From the records below, copy each line in which the string "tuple" occurs.

Stored data entries
- Opening Delimiter -
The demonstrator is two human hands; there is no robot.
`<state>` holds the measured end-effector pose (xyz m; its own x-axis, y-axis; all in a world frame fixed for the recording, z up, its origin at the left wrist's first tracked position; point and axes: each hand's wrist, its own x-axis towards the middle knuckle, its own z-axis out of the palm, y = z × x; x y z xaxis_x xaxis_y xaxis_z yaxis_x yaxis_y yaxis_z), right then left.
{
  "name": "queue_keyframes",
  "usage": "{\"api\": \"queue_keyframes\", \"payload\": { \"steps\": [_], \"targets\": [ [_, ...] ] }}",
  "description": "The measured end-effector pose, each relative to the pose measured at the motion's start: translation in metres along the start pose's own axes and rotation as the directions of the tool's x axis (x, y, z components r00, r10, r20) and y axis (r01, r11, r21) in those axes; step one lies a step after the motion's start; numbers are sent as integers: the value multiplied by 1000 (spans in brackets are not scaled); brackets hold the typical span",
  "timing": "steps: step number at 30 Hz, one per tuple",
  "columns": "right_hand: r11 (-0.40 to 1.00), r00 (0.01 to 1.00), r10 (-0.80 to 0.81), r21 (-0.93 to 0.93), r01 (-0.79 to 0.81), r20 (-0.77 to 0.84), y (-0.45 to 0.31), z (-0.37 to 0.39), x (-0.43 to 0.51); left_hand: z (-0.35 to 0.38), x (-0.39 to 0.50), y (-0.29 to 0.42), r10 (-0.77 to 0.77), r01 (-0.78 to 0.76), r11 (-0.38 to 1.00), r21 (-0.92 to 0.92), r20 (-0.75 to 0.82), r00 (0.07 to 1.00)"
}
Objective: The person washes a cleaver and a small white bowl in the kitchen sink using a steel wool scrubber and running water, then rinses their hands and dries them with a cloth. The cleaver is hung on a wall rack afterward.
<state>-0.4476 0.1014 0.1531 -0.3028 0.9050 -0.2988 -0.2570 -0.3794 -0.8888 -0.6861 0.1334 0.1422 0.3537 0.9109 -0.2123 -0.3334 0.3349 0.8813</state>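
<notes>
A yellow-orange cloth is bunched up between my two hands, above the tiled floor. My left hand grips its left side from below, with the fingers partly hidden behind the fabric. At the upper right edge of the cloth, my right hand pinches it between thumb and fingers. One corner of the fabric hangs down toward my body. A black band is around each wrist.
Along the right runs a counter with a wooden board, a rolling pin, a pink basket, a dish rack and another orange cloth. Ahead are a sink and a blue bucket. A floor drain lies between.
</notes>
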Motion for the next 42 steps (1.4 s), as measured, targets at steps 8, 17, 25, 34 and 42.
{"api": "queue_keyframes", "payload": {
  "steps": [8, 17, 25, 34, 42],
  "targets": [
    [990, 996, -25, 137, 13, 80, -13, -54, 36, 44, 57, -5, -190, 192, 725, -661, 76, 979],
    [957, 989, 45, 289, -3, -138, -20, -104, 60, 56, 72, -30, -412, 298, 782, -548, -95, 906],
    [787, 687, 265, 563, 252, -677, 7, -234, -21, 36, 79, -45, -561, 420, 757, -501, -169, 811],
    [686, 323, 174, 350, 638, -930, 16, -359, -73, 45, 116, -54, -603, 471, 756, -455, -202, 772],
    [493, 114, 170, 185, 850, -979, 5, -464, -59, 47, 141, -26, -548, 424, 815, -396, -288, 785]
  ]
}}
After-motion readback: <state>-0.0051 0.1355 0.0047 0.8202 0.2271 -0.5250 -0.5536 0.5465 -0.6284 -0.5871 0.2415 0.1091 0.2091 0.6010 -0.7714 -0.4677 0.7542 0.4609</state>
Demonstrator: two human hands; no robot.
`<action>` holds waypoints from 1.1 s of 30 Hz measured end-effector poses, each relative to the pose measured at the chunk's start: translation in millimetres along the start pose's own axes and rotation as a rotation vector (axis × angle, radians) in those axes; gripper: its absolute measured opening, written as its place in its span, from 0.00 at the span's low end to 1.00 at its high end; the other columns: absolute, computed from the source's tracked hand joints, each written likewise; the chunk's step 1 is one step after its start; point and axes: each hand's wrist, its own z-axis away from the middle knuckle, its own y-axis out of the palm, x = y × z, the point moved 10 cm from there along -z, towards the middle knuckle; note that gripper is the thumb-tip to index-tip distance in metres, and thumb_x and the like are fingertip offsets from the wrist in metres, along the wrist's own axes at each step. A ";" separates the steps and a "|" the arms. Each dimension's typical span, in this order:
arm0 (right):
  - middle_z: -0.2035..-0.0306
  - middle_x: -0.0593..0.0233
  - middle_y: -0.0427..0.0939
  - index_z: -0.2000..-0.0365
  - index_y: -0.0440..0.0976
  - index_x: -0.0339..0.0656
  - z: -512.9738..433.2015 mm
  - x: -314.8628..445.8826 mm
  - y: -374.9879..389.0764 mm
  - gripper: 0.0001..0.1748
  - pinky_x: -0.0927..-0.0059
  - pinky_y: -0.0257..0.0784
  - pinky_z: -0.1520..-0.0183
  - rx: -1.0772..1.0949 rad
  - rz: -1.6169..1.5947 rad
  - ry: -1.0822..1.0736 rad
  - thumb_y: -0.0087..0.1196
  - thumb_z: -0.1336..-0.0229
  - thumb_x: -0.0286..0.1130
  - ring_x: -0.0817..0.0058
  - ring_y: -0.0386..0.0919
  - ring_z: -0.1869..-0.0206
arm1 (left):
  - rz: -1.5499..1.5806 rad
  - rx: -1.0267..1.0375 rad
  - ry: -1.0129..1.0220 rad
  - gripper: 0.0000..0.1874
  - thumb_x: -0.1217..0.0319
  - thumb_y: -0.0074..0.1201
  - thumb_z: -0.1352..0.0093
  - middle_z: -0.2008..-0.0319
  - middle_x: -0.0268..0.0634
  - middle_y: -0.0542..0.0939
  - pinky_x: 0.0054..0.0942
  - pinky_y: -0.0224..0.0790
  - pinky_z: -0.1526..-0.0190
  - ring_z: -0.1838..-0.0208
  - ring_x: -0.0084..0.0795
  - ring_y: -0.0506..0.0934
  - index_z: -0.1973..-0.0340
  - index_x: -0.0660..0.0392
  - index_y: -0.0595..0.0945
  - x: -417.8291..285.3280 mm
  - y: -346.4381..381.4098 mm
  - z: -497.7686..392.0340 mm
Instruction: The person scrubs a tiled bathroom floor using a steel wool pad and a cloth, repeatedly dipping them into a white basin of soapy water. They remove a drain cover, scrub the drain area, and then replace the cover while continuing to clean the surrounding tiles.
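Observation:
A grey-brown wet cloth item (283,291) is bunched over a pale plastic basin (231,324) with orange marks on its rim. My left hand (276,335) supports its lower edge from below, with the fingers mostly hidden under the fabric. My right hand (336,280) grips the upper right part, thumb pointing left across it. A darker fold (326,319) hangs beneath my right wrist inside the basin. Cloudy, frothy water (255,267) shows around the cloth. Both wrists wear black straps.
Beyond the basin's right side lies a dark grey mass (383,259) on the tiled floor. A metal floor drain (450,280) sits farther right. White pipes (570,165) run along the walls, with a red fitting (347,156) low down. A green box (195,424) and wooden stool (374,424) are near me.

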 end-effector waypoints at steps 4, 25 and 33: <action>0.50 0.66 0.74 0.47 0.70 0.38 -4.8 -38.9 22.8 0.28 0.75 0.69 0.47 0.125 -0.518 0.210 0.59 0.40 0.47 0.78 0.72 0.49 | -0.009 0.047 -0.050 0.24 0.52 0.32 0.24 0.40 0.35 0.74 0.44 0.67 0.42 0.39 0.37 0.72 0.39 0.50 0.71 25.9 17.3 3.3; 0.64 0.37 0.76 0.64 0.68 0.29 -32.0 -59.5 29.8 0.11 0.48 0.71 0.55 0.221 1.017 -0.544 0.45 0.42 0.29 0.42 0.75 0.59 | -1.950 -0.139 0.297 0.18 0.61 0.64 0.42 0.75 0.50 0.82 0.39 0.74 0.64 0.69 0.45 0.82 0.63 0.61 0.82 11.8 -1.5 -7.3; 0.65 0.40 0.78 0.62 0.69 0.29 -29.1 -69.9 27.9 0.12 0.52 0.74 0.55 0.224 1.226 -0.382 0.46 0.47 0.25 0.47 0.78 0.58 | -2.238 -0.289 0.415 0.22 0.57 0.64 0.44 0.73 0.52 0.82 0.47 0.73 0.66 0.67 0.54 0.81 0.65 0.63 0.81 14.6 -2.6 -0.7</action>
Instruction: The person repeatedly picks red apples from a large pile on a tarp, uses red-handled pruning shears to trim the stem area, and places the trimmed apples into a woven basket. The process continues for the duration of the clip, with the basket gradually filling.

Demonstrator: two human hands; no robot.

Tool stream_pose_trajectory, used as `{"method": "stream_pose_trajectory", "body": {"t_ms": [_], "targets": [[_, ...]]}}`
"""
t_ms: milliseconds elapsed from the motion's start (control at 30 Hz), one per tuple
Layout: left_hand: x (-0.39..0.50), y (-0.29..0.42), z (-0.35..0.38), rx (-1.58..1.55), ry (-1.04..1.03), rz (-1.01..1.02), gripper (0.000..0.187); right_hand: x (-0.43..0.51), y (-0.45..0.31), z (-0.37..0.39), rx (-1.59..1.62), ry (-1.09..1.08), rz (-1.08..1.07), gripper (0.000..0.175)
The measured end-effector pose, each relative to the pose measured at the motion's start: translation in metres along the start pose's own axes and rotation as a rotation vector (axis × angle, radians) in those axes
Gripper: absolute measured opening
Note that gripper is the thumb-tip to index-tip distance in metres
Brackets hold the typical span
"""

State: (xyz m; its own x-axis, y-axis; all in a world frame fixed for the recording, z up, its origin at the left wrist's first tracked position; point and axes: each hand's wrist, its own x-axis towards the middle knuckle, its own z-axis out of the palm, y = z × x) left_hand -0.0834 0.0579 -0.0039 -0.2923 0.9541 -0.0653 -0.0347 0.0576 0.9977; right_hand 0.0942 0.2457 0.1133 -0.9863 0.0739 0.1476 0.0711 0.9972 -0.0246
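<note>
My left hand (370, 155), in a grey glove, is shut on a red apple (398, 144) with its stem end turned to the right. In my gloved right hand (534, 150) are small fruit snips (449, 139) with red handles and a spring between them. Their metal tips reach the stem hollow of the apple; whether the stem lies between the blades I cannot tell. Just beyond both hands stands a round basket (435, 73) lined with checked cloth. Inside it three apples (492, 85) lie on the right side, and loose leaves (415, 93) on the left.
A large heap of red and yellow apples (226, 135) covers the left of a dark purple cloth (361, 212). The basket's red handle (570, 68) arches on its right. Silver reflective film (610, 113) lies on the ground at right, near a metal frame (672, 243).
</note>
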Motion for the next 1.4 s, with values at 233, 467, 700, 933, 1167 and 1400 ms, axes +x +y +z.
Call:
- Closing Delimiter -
# [Completed task]
  "timing": "steps: step number at 30 Hz, one per tuple",
t_ms: milliseconds elapsed from the motion's start (control at 30 Hz), one per tuple

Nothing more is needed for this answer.